Chinese refineries seek immediate Iranian oil cargoes after price drop

Three trade sources said some Chinese independent refineries that have received new import quotas from Beijing have been seeking immediate crude oil cargoes from Iran following a price drop on Wednesday.
Following Iran and the United States agreeing to a two-week ceasefire, Brent crude oil fell below $100 per barrel on Wednesday, standing at its lowest level since March 11.
Chinese independent refineries, known as "teapots," had been largely sidelined since the US-Israeli aggression against Iran began on February 28, driving up global oil prices, while Washington temporarily lifted sanctions on Russian and Iranian crude at sea, eliminating discounts for these cargoes.
Tensions had been heightened following the joint US-Israeli aggression on Iran. While major shipping companies suspended operations in the region, tankers linked to Iran continued to transit the strategic waterway.
The country is now selling nearly twice – between 2.4 and 2.8 million barrels of oil per day – as much oil as before February 28. With the Strait of Hormuz largely closed, last week, the Economis wrote that 15 percent of world oil cannot reach its customers. All Persian Gulf countries reduced their production and were seeing a decline in export revenues, but Iran was an exception.

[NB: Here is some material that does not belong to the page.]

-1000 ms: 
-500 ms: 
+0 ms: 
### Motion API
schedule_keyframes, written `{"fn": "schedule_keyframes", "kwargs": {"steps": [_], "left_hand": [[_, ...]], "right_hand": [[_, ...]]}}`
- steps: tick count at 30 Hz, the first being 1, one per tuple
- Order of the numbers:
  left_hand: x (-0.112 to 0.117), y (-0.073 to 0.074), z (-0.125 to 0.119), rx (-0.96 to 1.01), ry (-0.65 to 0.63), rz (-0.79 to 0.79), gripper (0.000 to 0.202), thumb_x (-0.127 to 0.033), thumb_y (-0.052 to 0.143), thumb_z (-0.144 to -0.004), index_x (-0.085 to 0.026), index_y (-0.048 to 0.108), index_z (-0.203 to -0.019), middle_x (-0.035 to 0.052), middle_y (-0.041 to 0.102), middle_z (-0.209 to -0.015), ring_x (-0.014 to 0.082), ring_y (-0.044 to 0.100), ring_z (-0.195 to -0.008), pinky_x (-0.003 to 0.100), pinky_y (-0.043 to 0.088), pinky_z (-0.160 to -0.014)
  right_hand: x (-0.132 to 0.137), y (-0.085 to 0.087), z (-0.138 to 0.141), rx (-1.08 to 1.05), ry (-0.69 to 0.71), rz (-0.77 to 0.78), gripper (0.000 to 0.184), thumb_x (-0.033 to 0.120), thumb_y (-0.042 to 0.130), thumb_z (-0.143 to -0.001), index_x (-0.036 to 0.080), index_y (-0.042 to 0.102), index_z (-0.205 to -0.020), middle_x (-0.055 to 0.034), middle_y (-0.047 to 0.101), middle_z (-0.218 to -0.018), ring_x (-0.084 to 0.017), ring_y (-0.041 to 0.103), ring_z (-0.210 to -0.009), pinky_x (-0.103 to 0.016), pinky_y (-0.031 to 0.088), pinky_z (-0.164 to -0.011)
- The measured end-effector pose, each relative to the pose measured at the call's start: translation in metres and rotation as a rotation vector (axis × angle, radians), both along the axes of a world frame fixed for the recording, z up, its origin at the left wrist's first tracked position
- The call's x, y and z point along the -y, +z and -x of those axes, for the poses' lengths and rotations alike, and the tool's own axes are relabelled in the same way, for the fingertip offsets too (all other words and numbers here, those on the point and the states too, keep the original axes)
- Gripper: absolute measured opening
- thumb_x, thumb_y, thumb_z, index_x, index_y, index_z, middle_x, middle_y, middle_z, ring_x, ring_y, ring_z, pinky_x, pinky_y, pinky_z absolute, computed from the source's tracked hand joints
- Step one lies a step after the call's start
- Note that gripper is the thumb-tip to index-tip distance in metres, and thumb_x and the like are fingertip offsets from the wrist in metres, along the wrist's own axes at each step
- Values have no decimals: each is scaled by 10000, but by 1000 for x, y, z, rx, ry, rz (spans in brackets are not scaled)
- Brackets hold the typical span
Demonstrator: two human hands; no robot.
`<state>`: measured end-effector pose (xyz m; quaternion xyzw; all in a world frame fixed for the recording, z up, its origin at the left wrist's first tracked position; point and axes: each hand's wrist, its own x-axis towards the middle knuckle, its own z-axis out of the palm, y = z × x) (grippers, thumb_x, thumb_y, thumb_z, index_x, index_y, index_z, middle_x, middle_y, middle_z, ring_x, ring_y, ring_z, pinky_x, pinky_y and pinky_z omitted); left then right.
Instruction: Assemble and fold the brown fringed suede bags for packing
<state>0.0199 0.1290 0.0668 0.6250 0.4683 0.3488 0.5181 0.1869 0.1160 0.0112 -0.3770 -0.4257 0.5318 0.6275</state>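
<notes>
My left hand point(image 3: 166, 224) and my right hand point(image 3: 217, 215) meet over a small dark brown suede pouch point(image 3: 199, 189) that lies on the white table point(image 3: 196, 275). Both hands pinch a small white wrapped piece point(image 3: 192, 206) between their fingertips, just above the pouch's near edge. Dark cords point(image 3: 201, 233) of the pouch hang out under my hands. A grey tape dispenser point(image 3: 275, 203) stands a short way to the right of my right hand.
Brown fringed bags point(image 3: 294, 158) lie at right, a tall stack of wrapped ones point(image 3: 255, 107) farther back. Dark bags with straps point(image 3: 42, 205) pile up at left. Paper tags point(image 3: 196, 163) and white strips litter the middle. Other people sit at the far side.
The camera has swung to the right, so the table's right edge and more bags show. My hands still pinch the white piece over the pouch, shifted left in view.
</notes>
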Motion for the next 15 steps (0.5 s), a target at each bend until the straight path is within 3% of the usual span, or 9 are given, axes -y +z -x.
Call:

One trader close to Iranian oil trade said on Wednesday, "This morning, with Brent falling to $90, inquiries have been made." Another trader said although inquiries have been made, few contracts have been signed yet because prices are still significantly higher than pre-war levels.
According to traders, Iranian light oil offers, which before the war were discounted by about $10 per barrel compared to ICE Brent, are now at parity or slightly above the benchmark. Also, Bloomberg last week reported that Iranian oil was trading at a price higher than Brent, the global benchmark, for the first time since May 2022. Brent crude traded at $109 per barrel in last Friday's trading.
Russian oil, thanks to strong demand from Indian refineries, is also about $8 per barrel higher than previous discounts.
Rising crude costs, coupled with still weak domestic fuel demand, have led independent refineries to plan production cuts for April. However, China's state planning agency last week asked them not to cut refining rates below the two-year average, aiming to maintain domestic fuel supply while state refineries reduce output.
Trade sources said maintaining higher rates at current profit margins would lead to significant losses for teapot companies. According to a note published by local consultancy SCI on March 31, the average refining loss for Shandong teapot refineries from March 1 to 27 was 143 yuan ($20.94) per metric ton.
According to Reuters, trade sources and analysts said China issued a new batch of crude oil import quotas of about 55 million metric tons (401.5 million barrels) for independent refineries on Friday to encourage increased refining activity. However, refinery sources said details regarding each refinery's volume and how the quotas would be utilized remain unclear.